→ Required action: Select the lines of the records containing the word "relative" and list them.

→ Exercise input:
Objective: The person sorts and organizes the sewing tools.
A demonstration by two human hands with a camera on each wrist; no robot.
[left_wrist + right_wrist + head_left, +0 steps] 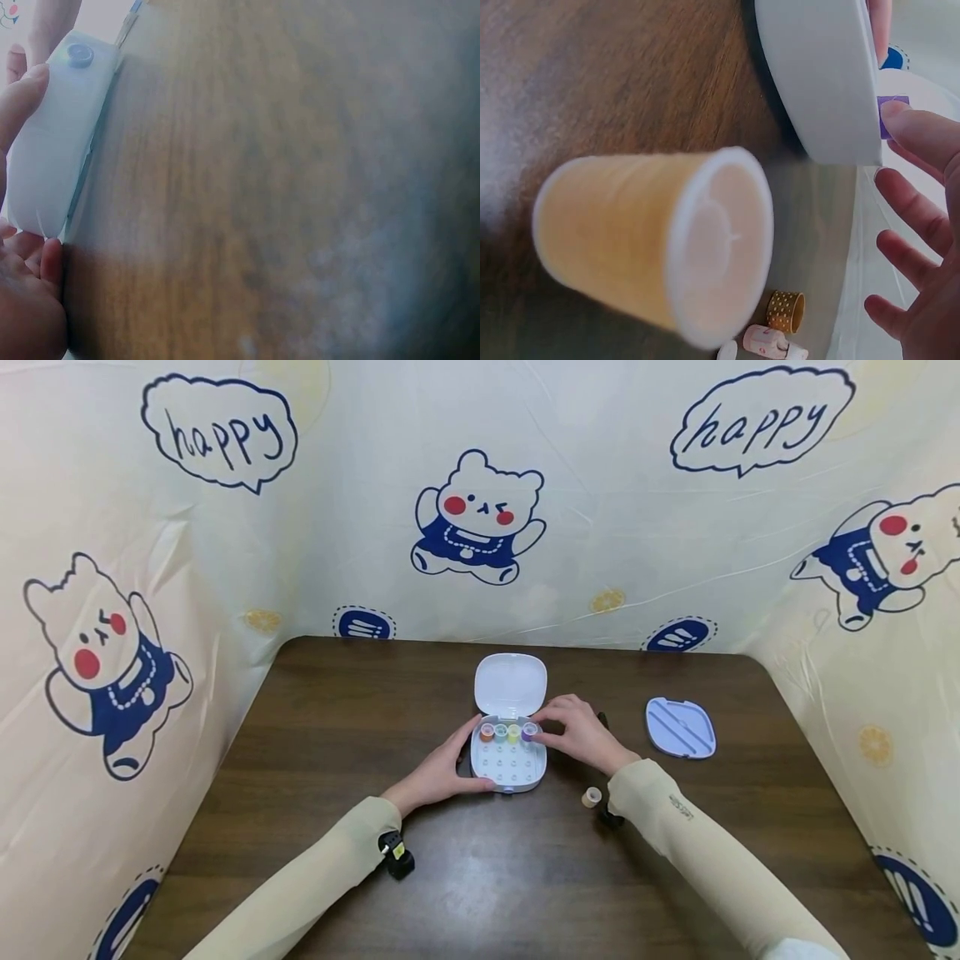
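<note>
Clock positions are referring to the head view, with 12 o'clock pointing toward the wall cloth [600, 552]. The white case [507, 785] is resting near the centre of the worktop [352, 718]. Its lid [511, 685] is standing open at 12 o'clock, and rows of small pegs are showing inside.

The left hand [441, 772] is clamping the case on its 9 o'clock side; its thumb is pressing the near wall at 7 o'clock, beside the latch button [79, 55], and its other fingers are bracing the side wall. The right hand [581, 731] is reaching in from 3 o'clock and is pinching the purple spool [528, 732] between thumb and finger, its remaining fingers spreading apart. Whether this spool is seating fully on its peg cannot be told.

The purple spool is occupying the 1 o'clock end of the far row. The orange spool [487, 733], the teal spool [500, 733] and the yellow spool [513, 733] are filling that row from the 11 o'clock end.

A beige spool [591, 797] is standing upright at 4 o'clock from the case, near the right cuff. A lavender tray [681, 727] is lying at 3 o'clock, well apart. In the right wrist view, a gold dotted ring [784, 312] is sitting beside a small pink bottle [765, 342].
</note>
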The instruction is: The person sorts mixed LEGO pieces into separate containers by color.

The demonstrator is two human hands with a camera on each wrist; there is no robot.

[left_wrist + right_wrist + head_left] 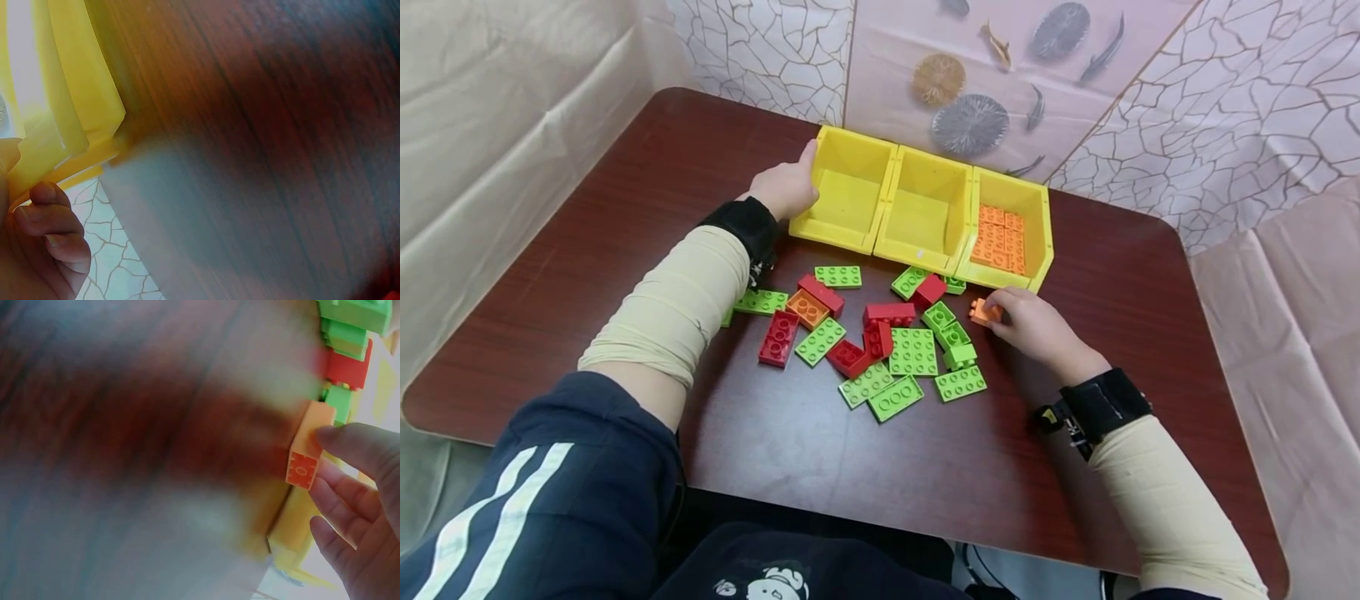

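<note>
My left hand [784, 188] grips the left wall of a yellow three-compartment bin [885, 200]; in the left wrist view its curled fingers [59, 222] show at the bin's edge. Between thumb and fingers, my right hand [1037, 329] pinches an orange toy building brick [983, 312], just in front of the bin's right compartment. The right wrist view shows that brick [306, 447] with its hollow underside facing the camera. Several orange bricks [1000, 242] lie side by side in the right compartment.
Loose green bricks [913, 352], red bricks [778, 338] and one orange brick [808, 309] are scattered on the dark wood table [760, 450] in front of the bin. Behind the table hangs a patterned cloth [910, 108].
</note>
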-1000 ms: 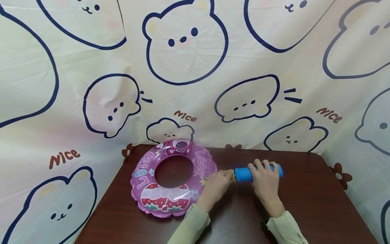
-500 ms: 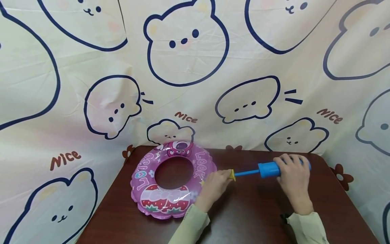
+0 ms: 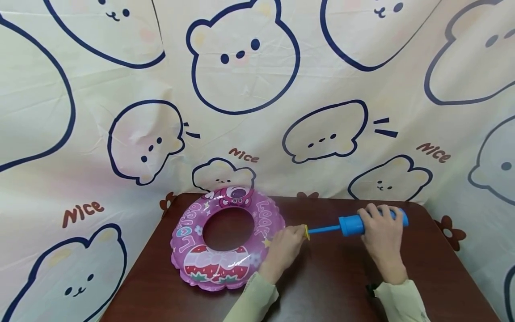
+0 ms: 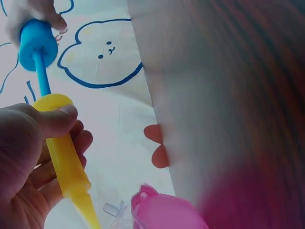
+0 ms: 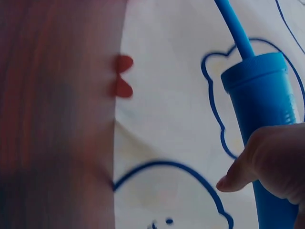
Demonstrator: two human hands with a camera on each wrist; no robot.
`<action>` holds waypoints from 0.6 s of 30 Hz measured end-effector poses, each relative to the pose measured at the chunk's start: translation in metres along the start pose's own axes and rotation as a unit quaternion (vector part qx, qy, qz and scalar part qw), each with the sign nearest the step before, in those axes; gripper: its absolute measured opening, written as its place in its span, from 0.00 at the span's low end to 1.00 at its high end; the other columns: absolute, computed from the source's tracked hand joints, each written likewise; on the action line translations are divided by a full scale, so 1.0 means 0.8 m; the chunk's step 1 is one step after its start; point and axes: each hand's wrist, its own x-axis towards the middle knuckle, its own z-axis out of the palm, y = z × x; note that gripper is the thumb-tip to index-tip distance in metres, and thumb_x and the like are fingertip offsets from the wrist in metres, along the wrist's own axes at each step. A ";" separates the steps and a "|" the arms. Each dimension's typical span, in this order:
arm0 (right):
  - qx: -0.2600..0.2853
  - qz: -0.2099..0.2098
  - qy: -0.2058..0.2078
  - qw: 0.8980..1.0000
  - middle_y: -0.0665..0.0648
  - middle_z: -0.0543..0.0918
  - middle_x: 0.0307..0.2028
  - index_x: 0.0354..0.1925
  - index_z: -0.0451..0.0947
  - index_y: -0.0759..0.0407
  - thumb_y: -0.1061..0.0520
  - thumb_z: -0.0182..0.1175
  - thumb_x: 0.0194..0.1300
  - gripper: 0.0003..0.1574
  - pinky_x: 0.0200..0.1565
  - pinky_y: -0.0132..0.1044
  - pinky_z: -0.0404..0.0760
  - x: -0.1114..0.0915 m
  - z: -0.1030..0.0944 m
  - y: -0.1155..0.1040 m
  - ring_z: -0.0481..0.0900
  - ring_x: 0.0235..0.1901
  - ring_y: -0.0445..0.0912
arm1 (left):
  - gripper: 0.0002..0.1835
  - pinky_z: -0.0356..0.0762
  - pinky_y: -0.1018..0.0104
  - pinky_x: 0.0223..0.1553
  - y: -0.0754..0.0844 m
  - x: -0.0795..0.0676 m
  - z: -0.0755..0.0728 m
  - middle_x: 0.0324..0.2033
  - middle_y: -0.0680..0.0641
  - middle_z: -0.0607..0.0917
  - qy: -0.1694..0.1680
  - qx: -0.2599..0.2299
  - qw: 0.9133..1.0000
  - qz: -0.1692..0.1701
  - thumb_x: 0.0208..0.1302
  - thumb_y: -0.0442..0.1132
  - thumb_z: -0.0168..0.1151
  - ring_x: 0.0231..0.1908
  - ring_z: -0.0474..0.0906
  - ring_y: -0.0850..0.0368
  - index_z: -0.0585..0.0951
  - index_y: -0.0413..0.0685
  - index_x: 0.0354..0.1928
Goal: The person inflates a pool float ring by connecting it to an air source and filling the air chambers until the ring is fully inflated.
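Observation:
My right hand (image 3: 383, 232) grips the blue barrel (image 5: 267, 100) of a hand air pump, right of the table's middle. A thin blue rod (image 3: 325, 229) stretches leftward from the barrel to the pump's yellow end piece (image 4: 64, 152). My left hand (image 3: 283, 250) holds that yellow piece, thumb pressed on it near its flange. In the left wrist view its tapered tip points down, close beside a clear valve (image 4: 113, 209). A pink inflatable swim ring (image 3: 193, 264), printed with strawberries and lettering, lies at the left, plump, its right edge partly behind my left hand.
Under everything is a dark brown table (image 3: 322, 286). A pale cloth (image 3: 257, 129) printed with bear outlines hangs behind it and along both sides. A dark item (image 3: 372, 290) shows at the right sleeve's cuff.
My right hand has moved right with the blue barrel, and the rod has come out into view between barrel and yellow end. My left hand and the swim ring stay nearly in place.

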 end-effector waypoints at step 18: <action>0.008 -0.050 -0.007 0.999 0.64 0.85 0.44 0.46 0.85 0.58 0.60 0.91 0.31 0.39 0.55 0.67 0.76 -0.010 0.033 -0.087 0.81 0.47 0.63 | 0.09 0.85 0.71 0.32 0.003 -0.003 0.002 0.33 0.53 0.90 0.008 0.029 1.000 0.005 0.70 0.42 0.74 0.30 0.85 0.60 0.84 0.48 0.46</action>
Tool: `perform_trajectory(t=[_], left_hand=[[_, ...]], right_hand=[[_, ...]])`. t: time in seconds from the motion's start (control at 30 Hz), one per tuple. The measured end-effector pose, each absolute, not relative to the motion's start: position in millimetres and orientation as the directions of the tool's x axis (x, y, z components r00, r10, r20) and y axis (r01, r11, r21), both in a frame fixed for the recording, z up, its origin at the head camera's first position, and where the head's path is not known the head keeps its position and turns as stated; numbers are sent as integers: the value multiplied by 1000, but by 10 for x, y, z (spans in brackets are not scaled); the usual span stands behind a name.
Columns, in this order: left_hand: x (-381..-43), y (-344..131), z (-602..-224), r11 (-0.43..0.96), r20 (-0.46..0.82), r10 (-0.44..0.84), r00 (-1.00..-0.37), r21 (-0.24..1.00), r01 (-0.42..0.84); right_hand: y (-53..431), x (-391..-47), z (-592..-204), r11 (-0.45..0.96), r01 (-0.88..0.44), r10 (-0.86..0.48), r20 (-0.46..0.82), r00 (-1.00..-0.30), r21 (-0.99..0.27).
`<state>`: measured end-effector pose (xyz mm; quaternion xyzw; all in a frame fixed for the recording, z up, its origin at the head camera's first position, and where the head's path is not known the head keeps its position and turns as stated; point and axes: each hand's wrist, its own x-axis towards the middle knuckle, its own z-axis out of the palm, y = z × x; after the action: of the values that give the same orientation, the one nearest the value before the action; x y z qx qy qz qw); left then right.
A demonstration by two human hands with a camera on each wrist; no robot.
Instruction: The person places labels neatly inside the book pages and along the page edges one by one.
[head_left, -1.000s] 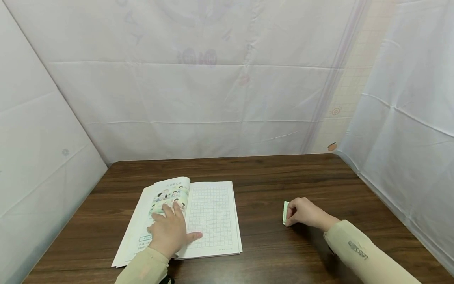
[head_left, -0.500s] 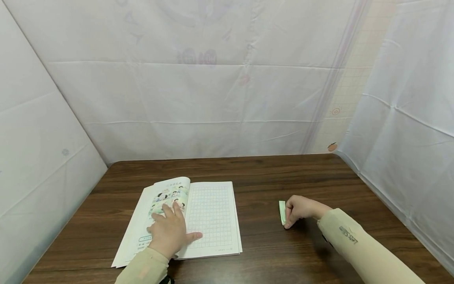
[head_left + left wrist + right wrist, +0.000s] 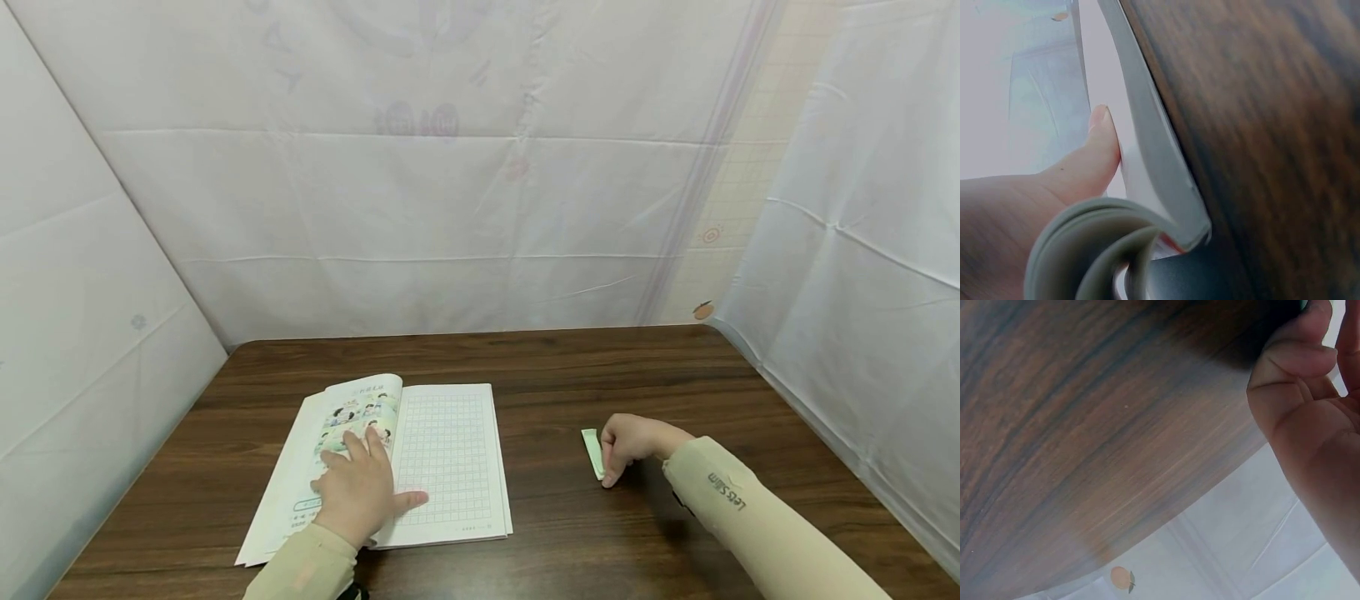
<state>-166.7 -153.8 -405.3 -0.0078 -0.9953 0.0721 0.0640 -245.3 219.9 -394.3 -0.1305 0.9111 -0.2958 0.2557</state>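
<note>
An open book (image 3: 450,458) lies on the left of the table, its left-hand pages bulging up and its right page printed with a grid. Across the illustrated left page my left hand (image 3: 356,485) rests with fingers spread, the thumb reaching onto the grid page. In the left wrist view that thumb (image 3: 1100,147) lies along the book's thick page block (image 3: 1160,150). To the right of the book, my right hand (image 3: 628,443) pinches the near end of a narrow pale green paper strip (image 3: 592,452). The right wrist view shows curled fingers (image 3: 1304,359), with the strip mostly hidden.
The brown wood-grain table (image 3: 540,367) extends behind and between both hands. White printed cloth (image 3: 450,208) hangs along its back edge, and more white sheeting (image 3: 885,250) lines the sides.
The right hand has shifted slightly left and toward me with the green strip, whose far end has swung left so more of it shows. The left hand and book stay put.
</note>
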Motion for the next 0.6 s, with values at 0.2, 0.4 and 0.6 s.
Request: perform_trajectory(t=[0.2, 0.4, 0.6], left_hand=[[-1671, -1538, -4058, 989, 134, 26, -991, -145, 6], [-1673, -1534, -4059, 989, 131, 23, -991, -146, 4], [-1670, -1537, -4055, 989, 125, 27, -992, -151, 8]], right_hand=[[2176, -2458, -3921, 811, -70, -377, -429, -821, -581], [2157, -2477, -3904, 835, -84, -380, -459, -803, -544], [2157, -2492, -3880, 843, -82, -382, -486, -786, -531]])
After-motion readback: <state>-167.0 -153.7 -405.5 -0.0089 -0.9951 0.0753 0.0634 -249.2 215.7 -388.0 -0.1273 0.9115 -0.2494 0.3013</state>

→ Task result:
`<action>` holds waypoints from 0.6 s of 30 Hz measured end-effector poses, each relative to the pose measured at the chunk's start: translation in metres along the start pose's own axes and rotation as a unit quaternion (vector part qx, qy, qz and scalar part qw), each with the sign nearest the step before, in those axes; gripper: its absolute measured opening, written as its place in its span, from 0.00 at the span's low end to 1.00 at its high end; the other columns: absolute, computed from the source's tracked hand joints, each written likewise; on the action line translations are divided by a full scale, so 1.0 means 0.8 m; the chunk's step 1 is one step after its start; point and axes: each hand's wrist, its own x-axis towards the middle knuckle, its own z-axis out of the palm, y = z × x; note that gripper is the thumb-tip to index-tip distance in metres, and thumb_x and the like are fingertip offsets from the wrist in metres, along the wrist's own axes at each step. A ";" separates the steps and a "|" the arms. Each dimension's typical span, in this order:
Tool: `perform_trajectory(t=[_], left_hand=[[_, ...]], right_hand=[[_, ...]])`. t: time in seconds from the motion's start (control at 30 Hz), one per tuple. The measured end-effector pose, each absolute, not relative to the motion's start: position in millimetres and orientation as the directions of the tool's x axis (x, y, z components r00, r10, r20) and y axis (r01, r11, r21), both in a frame fixed for the recording, z up, its origin at the head camera's first position, and where the head's path is not known the head keeps its position and turns as stated; numbers are sent as integers: the value multiplied by 1000, but by 10 for x, y, z (spans in brackets are not scaled); the usual span stands behind a name.

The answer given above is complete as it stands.